Up to and including the line that contains "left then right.", repeat each line of the data exactly, starting from the first.

***

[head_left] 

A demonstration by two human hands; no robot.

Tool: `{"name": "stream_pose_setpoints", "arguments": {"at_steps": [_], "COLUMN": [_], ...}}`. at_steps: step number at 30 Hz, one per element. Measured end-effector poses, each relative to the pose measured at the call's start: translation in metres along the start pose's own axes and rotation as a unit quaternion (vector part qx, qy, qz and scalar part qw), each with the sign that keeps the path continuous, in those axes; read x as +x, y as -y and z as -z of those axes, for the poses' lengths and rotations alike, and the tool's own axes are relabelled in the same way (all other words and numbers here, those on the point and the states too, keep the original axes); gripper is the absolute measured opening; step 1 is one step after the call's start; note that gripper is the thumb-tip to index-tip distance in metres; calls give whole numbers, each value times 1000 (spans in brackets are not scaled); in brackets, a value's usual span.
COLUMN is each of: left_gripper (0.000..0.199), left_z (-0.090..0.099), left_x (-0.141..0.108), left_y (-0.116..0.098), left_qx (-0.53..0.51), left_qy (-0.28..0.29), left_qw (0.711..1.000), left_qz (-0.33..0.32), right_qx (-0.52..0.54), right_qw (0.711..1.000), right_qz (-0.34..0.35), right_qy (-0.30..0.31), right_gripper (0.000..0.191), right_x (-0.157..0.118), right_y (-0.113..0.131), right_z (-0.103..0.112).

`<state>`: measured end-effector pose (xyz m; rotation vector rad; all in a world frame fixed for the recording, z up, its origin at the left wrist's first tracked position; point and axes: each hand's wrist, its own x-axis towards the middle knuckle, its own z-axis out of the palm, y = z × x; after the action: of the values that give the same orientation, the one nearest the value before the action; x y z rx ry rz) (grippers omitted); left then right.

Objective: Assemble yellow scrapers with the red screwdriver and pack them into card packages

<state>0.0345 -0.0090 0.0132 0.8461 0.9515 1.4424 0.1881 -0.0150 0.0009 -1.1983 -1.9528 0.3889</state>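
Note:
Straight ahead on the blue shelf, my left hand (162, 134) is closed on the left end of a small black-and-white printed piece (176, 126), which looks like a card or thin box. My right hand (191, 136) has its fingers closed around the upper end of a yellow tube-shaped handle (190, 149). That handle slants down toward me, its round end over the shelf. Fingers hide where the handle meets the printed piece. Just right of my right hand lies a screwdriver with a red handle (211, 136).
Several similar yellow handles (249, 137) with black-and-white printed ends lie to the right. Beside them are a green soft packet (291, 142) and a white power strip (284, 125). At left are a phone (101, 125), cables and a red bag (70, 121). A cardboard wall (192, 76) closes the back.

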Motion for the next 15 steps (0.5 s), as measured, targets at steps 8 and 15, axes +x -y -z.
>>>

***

▶ Response area:
[head_left] 

A demonstration by two human hands; no robot.

Tool: `{"name": "stream_pose_setpoints", "arguments": {"at_steps": [_], "COLUMN": [_], ...}}`. at_steps: step number at 30 Hz, one per element. Measured end-effector poses, each relative to the pose measured at the call's start: translation in metres along the start pose's own axes and rotation as a unit quaternion (vector part qx, qy, qz and scalar part qw), each with the sign that keeps the path continuous, in those axes; read x as +x, y as -y and z as -z of those axes, for the poses' lengths and rotations alike, and the tool's own axes are relabelled in the same way (all other words and numbers here, those on the point and the states too, keep the original axes); gripper is the absolute measured opening; step 1 is one step after the call's start; note that gripper is the thumb-tip to index-tip distance in metres; calls give whole numbers, each value times 1000 (spans in brackets are not scaled); in brackets, a value's usual span.
COLUMN is each of: left_gripper (0.000..0.199), left_z (-0.090..0.099), left_x (-0.141..0.108), left_y (-0.116..0.098), left_qx (-0.53..0.51), left_qy (-0.28..0.29), left_qw (0.711..1.000), left_qz (-0.33..0.32), right_qx (-0.52..0.54), right_qw (0.711..1.000), right_qz (-0.34..0.35), right_qy (-0.30..0.31), right_gripper (0.000..0.191), right_x (-0.157..0.118), right_y (-0.113..0.131), right_z (-0.103..0.112).

`<state>`: measured end-effector pose (xyz m; rotation vector rad; all in a world frame fixed for the recording, z up, its origin at the left wrist's first tracked position; point and axes: each hand's wrist, its own x-axis towards the middle knuckle, its own z-axis out of the palm, y = z × x; after the action: of the values that give the same orientation, the one nearest the value before the action; x y z rx ry rz) (grippers omitted); left then right.

The reply is now complete.